* [Directions for this task]: This exercise asks for the whole listing to be restated exactly.

Information shown section start

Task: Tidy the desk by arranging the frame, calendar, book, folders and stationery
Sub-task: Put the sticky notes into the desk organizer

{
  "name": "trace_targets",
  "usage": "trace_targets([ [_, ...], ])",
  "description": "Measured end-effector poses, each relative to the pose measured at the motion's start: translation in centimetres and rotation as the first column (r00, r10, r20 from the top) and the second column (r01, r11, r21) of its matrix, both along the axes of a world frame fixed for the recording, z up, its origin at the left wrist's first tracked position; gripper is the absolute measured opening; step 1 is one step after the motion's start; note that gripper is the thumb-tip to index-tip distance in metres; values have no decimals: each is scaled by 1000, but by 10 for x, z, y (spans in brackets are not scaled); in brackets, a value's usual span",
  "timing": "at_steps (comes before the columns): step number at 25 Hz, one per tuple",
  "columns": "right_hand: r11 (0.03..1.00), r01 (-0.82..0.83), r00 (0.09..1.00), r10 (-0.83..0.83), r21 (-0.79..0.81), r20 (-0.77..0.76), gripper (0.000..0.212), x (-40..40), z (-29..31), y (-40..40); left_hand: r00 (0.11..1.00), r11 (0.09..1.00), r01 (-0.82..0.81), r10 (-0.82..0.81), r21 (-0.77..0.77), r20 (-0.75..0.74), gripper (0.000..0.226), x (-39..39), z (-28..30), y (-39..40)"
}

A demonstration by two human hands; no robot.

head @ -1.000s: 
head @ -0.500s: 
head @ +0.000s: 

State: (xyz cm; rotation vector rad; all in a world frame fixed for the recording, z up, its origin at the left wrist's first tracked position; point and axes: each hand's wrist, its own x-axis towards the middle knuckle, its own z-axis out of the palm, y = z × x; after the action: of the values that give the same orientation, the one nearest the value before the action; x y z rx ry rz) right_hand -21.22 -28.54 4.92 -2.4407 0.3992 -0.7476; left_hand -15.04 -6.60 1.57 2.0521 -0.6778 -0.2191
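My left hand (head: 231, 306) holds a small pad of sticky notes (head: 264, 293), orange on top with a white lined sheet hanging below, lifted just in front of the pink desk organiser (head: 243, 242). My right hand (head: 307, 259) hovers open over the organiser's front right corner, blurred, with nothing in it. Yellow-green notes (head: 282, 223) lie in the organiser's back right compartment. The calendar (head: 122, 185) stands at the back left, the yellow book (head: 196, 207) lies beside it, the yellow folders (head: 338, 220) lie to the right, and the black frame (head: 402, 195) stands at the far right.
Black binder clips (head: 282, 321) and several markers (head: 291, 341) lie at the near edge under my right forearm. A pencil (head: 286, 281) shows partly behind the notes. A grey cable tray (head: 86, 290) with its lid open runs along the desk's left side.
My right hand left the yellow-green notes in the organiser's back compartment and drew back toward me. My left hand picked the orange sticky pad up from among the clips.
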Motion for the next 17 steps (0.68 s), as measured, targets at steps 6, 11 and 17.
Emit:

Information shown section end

* [Answer area]:
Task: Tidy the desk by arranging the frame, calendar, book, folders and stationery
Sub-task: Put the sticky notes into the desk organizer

{
  "name": "trace_targets",
  "usage": "trace_targets([ [_, ...], ])",
  "description": "Measured end-effector poses, each relative to the pose measured at the motion's start: translation in centimetres and rotation as the first column (r00, r10, r20 from the top) and the second column (r01, r11, r21) of its matrix, both along the axes of a world frame fixed for the recording, z up, its origin at the left wrist's first tracked position; gripper is the absolute measured opening; step 1 is one step after the motion's start; note that gripper is the thumb-tip to index-tip distance in metres; values have no decimals: each is scaled by 1000, but by 10 for x, z, y (spans in brackets are not scaled); in brackets, a value's usual span",
  "timing": "at_steps (comes before the columns): step number at 25 Hz, one per tuple",
  "columns": "right_hand: r11 (0.03..1.00), r01 (-0.82..0.83), r00 (0.09..1.00), r10 (-0.83..0.83), r21 (-0.79..0.81), r20 (-0.77..0.76), gripper (0.000..0.212), x (-40..40), z (-29..31), y (-40..40); left_hand: r00 (0.11..1.00), r11 (0.09..1.00), r01 (-0.82..0.81), r10 (-0.82..0.81), r21 (-0.77..0.77), r20 (-0.75..0.74), gripper (0.000..0.226), x (-39..39), z (-28..30), y (-39..40)"
}

A demonstration by two human hands; no robot.

head @ -1.000s: 
head @ -0.500s: 
head @ +0.000s: 

State: (xyz cm; rotation vector rad; all in a world frame fixed for the recording, z up, its origin at the left wrist's first tracked position; point and axes: each hand's wrist, its own x-axis towards the middle knuckle, its own z-axis out of the palm, y = z × x; after the action: of the values that give the same orientation, the one nearest the value before the action; x y z rx ry rz) right_hand -21.22 -28.54 4.92 -2.4407 0.3992 -0.7476; left_hand -15.04 -6.60 1.57 2.0521 -0.6778 -0.2191
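My left hand (head: 231, 306) holds a small pad of sticky notes (head: 264, 293), orange on top with a white lined sheet hanging below, lifted just in front of the pink desk organiser (head: 243, 242). My right hand (head: 307, 259) hovers open over the organiser's front right corner, blurred, with nothing in it. Yellow-green notes (head: 282, 223) lie in the organiser's back right compartment. The calendar (head: 122, 185) stands at the back left, the yellow book (head: 196, 207) lies beside it, the yellow folders (head: 338, 220) lie to the right, and the black frame (head: 402, 195) stands at the far right.
Black binder clips (head: 282, 321) and several markers (head: 291, 341) lie at the near edge under my right forearm. A pencil (head: 286, 281) shows partly behind the notes. A grey cable tray (head: 86, 290) with its lid open runs along the desk's left side.
My right hand left the yellow-green notes in the organiser's back compartment and drew back toward me. My left hand picked the orange sticky pad up from among the clips.
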Motion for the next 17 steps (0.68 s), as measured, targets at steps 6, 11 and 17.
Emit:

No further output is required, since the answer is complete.